Claim 1 recites the additional limitation of “wherein the artificial neural network is a bank transaction generator”. This limitation simply generally links the use of a judicial exception to a particular technological environment or field of use, as discussed in MPEP § 2106.05(h), and therefore does not integrate the judicial exception into a practical application.
Step 2B: Claim 1 recites the additional claim limitations of “in a computerized-system comprising a process, a database and a memory…the processor is configured to”, ‘using an artificial neural network’ , ‘automatically’, and ‘using a learning program’. These limitations are nothing more than mere instructions to ‘apply it’ a process to a generic computer, using a computer as a tool to perform an abstract idea (MPEP 2106.05(f)). They do not improve the operation of the generic components (MPEP 2106.05(a)). Accordingly, the additional elements do not amount to significantly more than the judicial exception.
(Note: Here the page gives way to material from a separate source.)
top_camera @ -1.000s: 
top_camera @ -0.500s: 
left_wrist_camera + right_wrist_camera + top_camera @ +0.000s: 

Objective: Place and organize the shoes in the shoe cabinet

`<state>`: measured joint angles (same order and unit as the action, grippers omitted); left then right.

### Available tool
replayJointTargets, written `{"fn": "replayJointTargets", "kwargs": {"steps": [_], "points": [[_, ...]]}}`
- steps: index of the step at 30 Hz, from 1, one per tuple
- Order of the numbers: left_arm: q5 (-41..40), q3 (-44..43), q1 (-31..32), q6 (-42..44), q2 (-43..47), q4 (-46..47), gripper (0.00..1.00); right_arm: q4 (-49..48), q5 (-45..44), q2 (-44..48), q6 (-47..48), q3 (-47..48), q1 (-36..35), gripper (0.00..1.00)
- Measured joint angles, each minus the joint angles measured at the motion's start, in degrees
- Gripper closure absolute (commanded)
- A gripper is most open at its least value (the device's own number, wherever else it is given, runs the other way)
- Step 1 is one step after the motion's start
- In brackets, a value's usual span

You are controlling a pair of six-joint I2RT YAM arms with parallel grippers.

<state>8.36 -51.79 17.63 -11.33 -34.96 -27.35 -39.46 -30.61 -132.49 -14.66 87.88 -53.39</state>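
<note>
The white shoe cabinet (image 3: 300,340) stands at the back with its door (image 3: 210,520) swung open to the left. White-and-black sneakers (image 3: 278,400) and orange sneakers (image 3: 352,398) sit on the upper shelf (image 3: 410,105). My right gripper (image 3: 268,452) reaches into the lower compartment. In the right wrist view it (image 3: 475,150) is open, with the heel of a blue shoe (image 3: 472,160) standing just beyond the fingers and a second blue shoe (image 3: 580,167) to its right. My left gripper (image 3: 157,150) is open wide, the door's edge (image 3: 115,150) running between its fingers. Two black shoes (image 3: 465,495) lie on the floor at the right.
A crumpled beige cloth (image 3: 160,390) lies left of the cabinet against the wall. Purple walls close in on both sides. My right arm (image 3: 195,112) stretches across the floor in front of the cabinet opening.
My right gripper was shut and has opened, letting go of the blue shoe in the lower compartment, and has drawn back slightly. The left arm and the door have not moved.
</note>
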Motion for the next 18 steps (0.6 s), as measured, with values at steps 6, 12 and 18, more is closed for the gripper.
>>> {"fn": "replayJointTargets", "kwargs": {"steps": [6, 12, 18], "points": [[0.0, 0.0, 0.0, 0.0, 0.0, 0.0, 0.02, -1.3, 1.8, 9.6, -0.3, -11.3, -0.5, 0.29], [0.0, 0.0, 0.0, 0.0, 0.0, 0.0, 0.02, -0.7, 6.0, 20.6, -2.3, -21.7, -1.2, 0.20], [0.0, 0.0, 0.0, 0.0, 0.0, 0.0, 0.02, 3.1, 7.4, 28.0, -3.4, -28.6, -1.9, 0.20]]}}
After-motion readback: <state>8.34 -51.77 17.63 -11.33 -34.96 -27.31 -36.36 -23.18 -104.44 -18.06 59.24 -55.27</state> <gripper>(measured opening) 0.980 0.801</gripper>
Claim 1 recites the additional limitation “receiving by the processor, one or more datasets within a distributed data processing where a data simulated process is to be performed on the one or more datasets”. This is insignificant extra-solution activity. See MPEP 2106.05(g). Moreover, sending or receiving data is well-understood, routine, conventional as evidenced by the court cases cited at MPEP 2106.05(d), example i. Receiving or transmitting data.
Claim 1 recites the additional limitation of “wherein the artificial neural network is a bank transaction generator”. This limitation simply generally links the use of a judicial exception to a particular technological environment or field of use, as discussed in MPEP § 2106.05(h), and therefore does not amount to significantly more than the judicial exception.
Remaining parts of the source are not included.